DATA FOR THE TASK:
● ● ●

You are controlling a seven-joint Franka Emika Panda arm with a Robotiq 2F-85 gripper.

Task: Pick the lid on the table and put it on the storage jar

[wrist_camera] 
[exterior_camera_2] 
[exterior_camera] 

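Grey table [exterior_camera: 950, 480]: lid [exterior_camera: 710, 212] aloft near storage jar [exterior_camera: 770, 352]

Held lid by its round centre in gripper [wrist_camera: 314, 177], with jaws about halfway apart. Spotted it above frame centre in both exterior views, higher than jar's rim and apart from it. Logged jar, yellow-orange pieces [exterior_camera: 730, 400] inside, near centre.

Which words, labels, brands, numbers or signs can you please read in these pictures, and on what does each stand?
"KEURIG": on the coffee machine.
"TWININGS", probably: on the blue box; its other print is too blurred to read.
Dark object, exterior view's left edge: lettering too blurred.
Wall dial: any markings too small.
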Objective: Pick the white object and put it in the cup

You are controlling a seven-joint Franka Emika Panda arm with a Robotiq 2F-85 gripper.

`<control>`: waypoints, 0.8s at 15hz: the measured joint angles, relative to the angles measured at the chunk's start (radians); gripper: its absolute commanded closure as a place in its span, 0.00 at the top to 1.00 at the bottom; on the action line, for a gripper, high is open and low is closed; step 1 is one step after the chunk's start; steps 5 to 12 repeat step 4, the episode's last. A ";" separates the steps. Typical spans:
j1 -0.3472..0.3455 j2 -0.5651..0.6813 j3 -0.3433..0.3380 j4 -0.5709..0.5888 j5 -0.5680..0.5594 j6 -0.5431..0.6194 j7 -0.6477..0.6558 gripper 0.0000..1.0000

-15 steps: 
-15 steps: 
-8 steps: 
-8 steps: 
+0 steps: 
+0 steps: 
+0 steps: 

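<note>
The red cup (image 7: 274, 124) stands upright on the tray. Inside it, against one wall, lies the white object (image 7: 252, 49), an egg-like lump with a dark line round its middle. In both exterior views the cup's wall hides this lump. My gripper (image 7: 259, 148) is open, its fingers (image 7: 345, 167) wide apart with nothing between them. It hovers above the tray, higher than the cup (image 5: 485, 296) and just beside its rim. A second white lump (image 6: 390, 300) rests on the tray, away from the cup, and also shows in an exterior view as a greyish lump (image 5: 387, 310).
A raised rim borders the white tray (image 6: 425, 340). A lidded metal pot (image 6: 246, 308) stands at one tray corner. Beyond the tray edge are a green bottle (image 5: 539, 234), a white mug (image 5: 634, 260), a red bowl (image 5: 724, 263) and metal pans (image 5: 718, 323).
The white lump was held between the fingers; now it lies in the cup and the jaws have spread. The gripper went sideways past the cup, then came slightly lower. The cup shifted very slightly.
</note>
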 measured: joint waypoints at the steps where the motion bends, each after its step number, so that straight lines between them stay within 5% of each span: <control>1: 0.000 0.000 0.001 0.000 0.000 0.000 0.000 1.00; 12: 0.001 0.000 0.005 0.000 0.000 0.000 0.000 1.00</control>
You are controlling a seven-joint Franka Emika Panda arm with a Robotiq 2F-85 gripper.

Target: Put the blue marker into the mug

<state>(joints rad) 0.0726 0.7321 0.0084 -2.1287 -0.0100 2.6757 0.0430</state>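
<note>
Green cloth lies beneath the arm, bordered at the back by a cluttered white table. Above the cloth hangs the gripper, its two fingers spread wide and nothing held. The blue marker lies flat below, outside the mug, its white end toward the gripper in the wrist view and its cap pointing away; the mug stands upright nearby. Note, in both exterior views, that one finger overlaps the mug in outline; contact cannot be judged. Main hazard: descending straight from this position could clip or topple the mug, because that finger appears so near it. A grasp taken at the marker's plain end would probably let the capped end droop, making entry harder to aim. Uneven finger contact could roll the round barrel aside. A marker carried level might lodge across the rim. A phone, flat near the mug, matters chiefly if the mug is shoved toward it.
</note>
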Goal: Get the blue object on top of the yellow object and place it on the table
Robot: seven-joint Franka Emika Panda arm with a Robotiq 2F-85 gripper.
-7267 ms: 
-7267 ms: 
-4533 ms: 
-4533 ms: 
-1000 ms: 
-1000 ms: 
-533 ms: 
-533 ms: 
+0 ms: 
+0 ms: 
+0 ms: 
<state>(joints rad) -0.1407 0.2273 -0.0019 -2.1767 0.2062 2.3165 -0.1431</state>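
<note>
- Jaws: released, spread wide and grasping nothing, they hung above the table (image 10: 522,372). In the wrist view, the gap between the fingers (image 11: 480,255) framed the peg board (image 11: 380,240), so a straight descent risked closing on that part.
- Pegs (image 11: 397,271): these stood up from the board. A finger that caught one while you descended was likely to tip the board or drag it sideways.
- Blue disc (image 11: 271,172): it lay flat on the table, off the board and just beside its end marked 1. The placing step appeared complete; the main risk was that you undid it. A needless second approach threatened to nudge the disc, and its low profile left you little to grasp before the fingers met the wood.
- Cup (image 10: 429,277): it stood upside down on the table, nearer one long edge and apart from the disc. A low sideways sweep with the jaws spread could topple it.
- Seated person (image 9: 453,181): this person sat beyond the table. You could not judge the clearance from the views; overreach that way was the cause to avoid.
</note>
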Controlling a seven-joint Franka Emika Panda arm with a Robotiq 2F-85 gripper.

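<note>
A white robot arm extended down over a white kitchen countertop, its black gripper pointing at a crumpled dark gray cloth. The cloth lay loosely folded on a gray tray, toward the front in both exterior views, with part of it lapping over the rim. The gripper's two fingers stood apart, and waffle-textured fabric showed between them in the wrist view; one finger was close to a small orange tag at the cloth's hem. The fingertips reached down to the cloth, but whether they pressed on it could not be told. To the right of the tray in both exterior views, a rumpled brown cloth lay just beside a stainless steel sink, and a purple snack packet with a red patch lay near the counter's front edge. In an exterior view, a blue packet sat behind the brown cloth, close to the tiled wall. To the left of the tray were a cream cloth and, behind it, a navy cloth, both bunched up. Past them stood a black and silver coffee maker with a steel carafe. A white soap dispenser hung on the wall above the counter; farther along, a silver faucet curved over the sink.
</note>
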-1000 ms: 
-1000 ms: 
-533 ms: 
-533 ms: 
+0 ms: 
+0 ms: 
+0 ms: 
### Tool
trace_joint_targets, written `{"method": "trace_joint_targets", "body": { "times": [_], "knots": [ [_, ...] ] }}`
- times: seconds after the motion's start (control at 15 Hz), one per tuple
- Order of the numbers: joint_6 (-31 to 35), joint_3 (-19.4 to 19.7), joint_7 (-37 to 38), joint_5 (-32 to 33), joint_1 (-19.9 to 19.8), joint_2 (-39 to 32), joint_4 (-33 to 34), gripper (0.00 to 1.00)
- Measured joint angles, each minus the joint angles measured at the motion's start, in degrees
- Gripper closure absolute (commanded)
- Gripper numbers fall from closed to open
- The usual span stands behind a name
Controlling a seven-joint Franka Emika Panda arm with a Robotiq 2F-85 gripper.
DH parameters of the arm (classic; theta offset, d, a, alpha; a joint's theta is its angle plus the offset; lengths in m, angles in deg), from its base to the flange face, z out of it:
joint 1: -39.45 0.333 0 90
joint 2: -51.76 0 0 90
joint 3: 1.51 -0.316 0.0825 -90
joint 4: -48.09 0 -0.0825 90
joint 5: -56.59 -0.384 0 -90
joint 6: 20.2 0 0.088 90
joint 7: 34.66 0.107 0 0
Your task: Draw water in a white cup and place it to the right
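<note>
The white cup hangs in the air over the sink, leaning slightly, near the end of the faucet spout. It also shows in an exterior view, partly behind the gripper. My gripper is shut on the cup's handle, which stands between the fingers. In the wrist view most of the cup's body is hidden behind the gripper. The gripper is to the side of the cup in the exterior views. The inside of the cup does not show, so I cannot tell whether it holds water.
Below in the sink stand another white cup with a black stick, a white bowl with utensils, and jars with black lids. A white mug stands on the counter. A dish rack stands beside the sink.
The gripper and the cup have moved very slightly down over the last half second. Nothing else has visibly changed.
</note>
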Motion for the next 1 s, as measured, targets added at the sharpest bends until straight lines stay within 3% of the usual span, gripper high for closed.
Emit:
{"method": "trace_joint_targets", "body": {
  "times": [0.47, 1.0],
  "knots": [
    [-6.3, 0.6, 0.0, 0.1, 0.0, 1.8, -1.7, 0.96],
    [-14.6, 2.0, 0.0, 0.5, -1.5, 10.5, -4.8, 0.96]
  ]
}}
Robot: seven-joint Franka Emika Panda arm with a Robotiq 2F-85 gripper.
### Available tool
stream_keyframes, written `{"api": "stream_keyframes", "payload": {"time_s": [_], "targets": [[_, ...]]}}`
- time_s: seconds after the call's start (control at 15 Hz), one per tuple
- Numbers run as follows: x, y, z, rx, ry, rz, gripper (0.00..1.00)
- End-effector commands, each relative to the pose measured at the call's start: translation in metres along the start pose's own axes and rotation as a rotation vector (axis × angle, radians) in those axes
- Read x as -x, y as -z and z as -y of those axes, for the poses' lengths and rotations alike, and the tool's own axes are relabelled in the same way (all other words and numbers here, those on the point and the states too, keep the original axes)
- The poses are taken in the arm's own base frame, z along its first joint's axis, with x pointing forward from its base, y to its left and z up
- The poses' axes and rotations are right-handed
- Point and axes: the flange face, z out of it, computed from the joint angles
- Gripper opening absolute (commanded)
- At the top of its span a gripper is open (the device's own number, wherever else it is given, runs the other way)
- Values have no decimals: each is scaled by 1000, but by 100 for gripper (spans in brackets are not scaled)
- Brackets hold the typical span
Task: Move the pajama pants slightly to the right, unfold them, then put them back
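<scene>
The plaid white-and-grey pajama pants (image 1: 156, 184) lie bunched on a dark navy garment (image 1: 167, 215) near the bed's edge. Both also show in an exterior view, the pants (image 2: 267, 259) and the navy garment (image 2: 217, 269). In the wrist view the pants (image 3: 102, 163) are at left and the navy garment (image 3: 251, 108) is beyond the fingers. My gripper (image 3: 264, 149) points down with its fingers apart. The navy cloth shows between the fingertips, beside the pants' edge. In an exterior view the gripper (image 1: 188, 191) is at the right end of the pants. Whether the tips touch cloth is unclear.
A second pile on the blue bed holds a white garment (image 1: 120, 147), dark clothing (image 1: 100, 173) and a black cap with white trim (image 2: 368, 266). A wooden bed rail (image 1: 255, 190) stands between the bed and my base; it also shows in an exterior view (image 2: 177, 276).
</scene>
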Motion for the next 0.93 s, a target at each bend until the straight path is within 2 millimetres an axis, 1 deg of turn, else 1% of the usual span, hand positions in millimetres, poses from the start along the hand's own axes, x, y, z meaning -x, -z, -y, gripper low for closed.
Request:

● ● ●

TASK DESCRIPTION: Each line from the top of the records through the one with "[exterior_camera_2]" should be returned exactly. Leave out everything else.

EXPECTED ANSWER:
You are controlling a seven-joint Franka Emika Panda arm with a Robotiq 2F-85 gripper.

Task: Pick the lid on the table and put it on the storage jar

[wrist_camera] 
[exterior_camera_2] 

That is the complete output.